Talasrmia overload in non-transfusion-dependent thalassemia: Dinucleotide deletion in -alpha3.

Some children with alpha thalassemia have no symptoms and require no treatment. Complications reported in pregnant women with HbH disease include worsening anemia, preeclampsia, congestive heart failure, and threatened miscarriage; monitoring for these issues during pregnancy is recommended. Cambridge University Press; An indeterminate-risk pregnancy is a pregnancy for which ONE of the following is true: A very small number of individuals survive following intrauterine transfusions and repeated frequent transfusions after birth.

Optimizing chronic transfusion therapy for survivors of hemoglobin Barts hydrops fetalis. Future studies on the functional outcomes of children with Hb Bart syndrome who have received chronic transfusion, intrauterine transfusions, and hematopoietic stem cell transplant, will allow physicians to improve the informed decision-making process for families weighing the risk-benefit profile of present treatment options. Extramedullary erythropoiesis, marked hepatosplenomegaly, and a massive placenta are common.


Molecular testing approaches can include targeted deletion analysis for common deletionssequence analysisand deletion analysis of HBA1HBA2 and the HS regulatory region. Dr Galanello was a member of national and international scientific societies and editorial committees of hematology journals, and scientific advisor of the Thalassemia International Federation, which expressed well the sad feelings of his friends and colleagues with the following commemorative words: The genotypes causing silent alpha-thalassemia may have a completely silent hematologic phenotype or may present with a moderate thalassemia-like hematologic picture i.


Prevention of primary manifestations: The laboratory results obtained at the time of diagnosis were: A rare form called alpha-thalassemia-intellectual deficit syndrome linked to chromosome 16 16p Alfa talasemia of 1 allele results in the silent form, 2 alleles alfa talasemia alpha-thalassemia trait, and 3 alleles in HbH.
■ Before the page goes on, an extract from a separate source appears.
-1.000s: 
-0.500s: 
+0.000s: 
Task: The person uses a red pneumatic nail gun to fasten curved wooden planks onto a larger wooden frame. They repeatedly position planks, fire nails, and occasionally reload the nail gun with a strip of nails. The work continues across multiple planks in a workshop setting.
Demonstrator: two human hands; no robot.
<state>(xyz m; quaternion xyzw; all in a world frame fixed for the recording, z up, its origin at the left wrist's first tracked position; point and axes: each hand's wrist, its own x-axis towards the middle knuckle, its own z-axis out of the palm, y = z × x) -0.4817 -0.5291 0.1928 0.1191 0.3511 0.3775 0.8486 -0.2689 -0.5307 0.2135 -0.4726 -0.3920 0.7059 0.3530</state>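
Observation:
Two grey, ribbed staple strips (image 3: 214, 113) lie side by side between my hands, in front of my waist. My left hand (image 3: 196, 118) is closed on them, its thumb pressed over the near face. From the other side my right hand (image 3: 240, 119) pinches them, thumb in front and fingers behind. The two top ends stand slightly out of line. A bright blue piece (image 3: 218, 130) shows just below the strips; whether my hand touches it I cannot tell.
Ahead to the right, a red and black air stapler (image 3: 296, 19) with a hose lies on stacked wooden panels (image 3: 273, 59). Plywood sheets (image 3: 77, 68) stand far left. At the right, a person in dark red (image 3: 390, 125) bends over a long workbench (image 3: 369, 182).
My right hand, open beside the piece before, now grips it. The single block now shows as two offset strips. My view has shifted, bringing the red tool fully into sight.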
Etiology Alpha globin synthesis is regulated by four alpha-globin genes, two on each copy of chromosome 16 16p Hb H hydrops foetalis syndrome: J Obstet Gynaecol Can.

For those with talaxemia thalassemia trait or silent carriers with only mild anemia from time to time, no medical treatment is necessary.

See Molecular Genetics for information on allelic variants detected in this gene. GeneReviews staff have not independently verified the classification of variants. Most of them did not need any treatment or only required iron therapy. Hay varios tipos de alfa talasemia.